Your objective:
From the entries, copy every line that carries the string "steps".

───── Task inputs ─────

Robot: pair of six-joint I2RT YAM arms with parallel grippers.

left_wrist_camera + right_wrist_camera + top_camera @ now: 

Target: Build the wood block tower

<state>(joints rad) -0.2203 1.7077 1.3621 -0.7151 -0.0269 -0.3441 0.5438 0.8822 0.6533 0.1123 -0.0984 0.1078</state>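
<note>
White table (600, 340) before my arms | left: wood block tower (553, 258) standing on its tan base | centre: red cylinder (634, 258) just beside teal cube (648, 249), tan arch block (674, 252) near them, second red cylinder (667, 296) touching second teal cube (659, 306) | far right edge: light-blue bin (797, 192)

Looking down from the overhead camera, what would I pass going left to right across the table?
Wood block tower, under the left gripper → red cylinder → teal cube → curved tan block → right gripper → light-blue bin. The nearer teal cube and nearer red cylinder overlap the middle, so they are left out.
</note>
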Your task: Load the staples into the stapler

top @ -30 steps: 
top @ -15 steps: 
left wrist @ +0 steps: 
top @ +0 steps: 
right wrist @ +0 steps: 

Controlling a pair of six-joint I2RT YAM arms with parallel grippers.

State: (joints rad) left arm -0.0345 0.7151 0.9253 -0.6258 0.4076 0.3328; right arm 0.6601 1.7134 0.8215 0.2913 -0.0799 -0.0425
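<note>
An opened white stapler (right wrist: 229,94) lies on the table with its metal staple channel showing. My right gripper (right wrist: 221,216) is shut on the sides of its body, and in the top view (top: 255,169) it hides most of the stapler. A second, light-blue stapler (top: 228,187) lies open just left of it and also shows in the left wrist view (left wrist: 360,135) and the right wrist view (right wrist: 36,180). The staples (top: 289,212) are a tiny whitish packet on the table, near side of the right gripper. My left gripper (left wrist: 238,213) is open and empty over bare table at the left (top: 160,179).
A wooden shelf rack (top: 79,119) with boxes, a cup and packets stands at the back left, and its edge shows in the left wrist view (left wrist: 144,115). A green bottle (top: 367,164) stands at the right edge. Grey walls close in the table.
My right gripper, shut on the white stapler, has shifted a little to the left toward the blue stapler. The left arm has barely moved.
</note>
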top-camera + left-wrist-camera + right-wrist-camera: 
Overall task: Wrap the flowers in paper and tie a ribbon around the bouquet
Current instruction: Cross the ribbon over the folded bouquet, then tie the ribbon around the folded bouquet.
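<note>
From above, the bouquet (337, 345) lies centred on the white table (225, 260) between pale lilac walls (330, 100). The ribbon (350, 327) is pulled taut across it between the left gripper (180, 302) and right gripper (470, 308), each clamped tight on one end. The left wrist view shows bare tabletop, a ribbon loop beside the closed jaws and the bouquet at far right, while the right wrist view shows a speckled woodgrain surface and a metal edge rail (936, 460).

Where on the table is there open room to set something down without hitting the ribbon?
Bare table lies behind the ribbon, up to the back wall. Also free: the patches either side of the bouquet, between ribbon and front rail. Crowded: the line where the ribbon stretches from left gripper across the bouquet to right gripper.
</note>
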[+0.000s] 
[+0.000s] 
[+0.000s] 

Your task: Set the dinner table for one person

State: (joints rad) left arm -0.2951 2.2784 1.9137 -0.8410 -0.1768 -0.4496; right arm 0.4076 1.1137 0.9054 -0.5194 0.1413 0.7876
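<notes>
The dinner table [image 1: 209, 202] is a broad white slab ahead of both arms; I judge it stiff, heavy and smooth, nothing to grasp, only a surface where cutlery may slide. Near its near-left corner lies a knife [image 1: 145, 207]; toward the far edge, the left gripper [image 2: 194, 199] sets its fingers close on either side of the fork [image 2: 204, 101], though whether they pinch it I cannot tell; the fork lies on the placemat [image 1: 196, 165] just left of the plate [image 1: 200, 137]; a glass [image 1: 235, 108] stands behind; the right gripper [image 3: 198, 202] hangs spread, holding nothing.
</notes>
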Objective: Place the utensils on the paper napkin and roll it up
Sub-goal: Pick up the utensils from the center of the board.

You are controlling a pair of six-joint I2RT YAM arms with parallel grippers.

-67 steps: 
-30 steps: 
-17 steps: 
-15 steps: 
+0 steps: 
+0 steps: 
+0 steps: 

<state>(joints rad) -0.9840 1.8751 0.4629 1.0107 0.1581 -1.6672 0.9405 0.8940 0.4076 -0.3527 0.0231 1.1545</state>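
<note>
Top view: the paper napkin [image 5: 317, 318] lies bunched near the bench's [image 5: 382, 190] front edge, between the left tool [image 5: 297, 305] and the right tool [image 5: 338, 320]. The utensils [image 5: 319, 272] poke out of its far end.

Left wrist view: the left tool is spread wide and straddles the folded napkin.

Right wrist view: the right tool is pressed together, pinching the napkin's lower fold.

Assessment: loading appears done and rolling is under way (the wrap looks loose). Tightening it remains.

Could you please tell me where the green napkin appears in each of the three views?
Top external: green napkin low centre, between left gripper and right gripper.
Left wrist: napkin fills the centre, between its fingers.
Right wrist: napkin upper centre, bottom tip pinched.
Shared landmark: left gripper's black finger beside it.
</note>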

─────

Solution to the problem:
top @ -30 steps: 
top @ -15 steps: 
left wrist @ +0 steps: 
top @ +0 steps: 
right wrist @ +0 steps: 
-67 steps: 
-30 steps: 
-17 steps: 
-15 steps: 
+0 steps: 
+0 steps: 
+0 steps: 

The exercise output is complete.